The current shortage of accurate and readily available, validated biomarkers of disease severity in sepsis is an important limitation when attempting to stratify patients into homogeneous groups, in order to study pathogenesis or develop therapeutic interventions. The aim of the present study was to determine the cytokine profile in plasma of patients with severe sepsis by using a multiplex system for simultaneous detection of 17 cytokines.
This was a prospective cohort study conducted in four tertiary hospitals. A total of 60 patients with a recent diagnosis of severe sepsis were included. Plasma samples were collected for measurement of cytokine concentrations. A multiplex analysis was performed to evaluate levels of 17 cytokines (IL-1β, IL-2, IL-4, IL-5, IL-6, IL-7, IL-8, IL-10, IL-12, IL-13, IL-17, interferon-γ, granulocyte colony-stimulating factor [G-CSF], granulocyte-macrophage colony-stimulating factor, monocyte chemoattractant protein [MCP]-1, macrophage inflammatory protein-1 and tumour necrosis factor-α). Cytokine concentrations were related to the presence of severe sepsis or septic shock, the severity and evolution of organ failure, and early and late mortality.

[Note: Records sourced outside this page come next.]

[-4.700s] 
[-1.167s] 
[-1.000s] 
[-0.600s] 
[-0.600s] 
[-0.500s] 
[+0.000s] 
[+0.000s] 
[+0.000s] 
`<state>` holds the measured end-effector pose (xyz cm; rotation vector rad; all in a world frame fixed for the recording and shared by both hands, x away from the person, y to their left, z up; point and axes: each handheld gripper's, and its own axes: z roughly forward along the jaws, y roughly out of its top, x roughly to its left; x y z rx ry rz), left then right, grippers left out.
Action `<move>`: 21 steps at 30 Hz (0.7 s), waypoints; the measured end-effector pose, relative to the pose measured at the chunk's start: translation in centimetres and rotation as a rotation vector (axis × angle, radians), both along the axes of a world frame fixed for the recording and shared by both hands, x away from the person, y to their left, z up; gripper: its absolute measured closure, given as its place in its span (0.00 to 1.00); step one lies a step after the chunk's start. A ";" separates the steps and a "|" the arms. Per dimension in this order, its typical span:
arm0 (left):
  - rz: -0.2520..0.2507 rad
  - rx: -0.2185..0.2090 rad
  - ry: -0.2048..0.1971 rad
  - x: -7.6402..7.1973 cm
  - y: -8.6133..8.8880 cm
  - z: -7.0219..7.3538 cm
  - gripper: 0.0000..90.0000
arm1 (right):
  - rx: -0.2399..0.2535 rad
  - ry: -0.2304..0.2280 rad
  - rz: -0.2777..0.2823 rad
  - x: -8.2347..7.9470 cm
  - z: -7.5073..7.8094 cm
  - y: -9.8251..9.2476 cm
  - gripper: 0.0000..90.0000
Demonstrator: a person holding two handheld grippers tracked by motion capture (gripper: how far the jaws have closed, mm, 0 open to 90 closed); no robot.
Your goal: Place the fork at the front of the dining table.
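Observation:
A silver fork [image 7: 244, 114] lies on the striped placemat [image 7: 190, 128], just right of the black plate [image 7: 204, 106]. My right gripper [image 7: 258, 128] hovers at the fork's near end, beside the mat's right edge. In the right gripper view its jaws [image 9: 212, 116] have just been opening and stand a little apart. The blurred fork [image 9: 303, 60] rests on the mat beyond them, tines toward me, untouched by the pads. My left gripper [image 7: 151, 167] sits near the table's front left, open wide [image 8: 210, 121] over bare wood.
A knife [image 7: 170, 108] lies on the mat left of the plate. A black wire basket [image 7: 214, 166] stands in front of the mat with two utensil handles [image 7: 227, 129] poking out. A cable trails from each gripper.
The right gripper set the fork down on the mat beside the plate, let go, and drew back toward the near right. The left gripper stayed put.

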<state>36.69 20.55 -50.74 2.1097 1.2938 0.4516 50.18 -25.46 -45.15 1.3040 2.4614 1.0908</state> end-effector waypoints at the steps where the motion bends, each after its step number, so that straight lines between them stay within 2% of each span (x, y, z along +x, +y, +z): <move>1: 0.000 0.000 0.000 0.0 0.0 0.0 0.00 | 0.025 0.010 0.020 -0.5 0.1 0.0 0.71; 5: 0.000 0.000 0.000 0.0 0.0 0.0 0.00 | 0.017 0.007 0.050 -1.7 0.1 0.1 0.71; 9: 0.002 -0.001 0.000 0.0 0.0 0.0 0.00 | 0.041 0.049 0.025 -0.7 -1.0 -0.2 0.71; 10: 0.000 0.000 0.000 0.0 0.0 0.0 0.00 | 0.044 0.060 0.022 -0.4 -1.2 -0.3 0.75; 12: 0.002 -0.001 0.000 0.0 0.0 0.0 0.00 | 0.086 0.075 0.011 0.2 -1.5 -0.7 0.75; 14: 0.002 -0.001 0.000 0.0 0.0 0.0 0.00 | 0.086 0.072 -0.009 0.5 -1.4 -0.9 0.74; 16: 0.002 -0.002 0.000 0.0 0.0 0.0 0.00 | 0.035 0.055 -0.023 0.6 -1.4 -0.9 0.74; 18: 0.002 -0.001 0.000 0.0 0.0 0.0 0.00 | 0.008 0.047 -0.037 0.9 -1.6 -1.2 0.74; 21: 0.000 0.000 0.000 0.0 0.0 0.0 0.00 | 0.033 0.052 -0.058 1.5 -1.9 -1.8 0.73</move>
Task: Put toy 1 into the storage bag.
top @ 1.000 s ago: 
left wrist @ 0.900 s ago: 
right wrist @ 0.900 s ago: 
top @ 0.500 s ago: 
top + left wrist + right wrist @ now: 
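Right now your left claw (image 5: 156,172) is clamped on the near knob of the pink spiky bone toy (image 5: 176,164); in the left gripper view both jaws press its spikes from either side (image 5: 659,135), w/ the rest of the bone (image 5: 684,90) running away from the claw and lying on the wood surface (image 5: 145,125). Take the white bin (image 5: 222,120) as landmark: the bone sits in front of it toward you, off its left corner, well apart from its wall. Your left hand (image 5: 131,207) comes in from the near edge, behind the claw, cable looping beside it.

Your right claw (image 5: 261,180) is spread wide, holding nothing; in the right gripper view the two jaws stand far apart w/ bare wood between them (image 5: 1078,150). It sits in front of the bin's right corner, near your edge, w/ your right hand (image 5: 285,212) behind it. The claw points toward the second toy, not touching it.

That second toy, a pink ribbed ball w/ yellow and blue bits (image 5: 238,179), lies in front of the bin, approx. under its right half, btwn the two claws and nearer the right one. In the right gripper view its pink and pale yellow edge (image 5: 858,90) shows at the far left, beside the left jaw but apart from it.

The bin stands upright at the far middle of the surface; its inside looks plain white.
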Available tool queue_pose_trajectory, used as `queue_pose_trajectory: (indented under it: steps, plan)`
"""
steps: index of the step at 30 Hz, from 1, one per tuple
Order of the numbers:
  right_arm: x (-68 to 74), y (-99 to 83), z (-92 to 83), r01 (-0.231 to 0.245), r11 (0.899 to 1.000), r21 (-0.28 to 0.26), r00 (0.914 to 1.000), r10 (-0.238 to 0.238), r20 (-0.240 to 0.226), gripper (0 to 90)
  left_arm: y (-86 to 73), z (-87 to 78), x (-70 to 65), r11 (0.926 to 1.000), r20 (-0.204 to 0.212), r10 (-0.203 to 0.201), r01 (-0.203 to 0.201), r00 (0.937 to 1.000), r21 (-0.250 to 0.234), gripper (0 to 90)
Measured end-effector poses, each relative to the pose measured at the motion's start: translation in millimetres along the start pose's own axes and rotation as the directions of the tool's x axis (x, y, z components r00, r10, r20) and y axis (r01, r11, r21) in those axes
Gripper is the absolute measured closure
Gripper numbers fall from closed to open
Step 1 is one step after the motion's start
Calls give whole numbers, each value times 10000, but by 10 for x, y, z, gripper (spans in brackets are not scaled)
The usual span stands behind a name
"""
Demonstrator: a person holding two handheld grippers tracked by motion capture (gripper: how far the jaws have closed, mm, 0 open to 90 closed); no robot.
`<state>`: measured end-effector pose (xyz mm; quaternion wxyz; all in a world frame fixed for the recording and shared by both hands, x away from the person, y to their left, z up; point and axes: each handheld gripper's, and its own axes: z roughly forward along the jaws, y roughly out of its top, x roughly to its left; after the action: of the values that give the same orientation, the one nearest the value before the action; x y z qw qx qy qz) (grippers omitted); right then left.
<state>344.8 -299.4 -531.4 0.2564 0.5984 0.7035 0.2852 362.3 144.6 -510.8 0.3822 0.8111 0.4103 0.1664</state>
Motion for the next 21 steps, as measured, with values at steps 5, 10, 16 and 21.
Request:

Concentrations of IL-1β, IL-6, IL-7, IL-8, IL-10, IL-13, interferon-γ, MCP-1 and tumour necrosis factor-α were significantly higher in septic shock patients than in those with severe sepsis. Cytokine concentrations were associated with severity and evolution of organ dysfunction. With regard to the severity of organ dysfunction on day 1, IL-8 and MCP-1 exhibited the best correlation with Sequential Organ Failure Assessment score. In addition, IL-6, IL-8 and G-CSF concentrations during the first 24 hours were predictive of worsening organ dysfunction or failure of organ dysfunction to improve on day three. In terms of predicting mortality, the cytokines IL-1β, IL-4, IL-6, IL-8, MCP-1 and G-CSF had good accuracy for predicting early mortality (< 48 hours), and IL-8 and MCP-1 had the best accuracy for predicting mortality at 28 days. In multivariate analysis, only MCP-1 was independently associated with prognosis.
In this exploratory analysis we demonstrated that use of a multiple cytokine assay platform allowed identification of distinct cytokine profiles associated with sepsis severity, evolution of organ failure and death.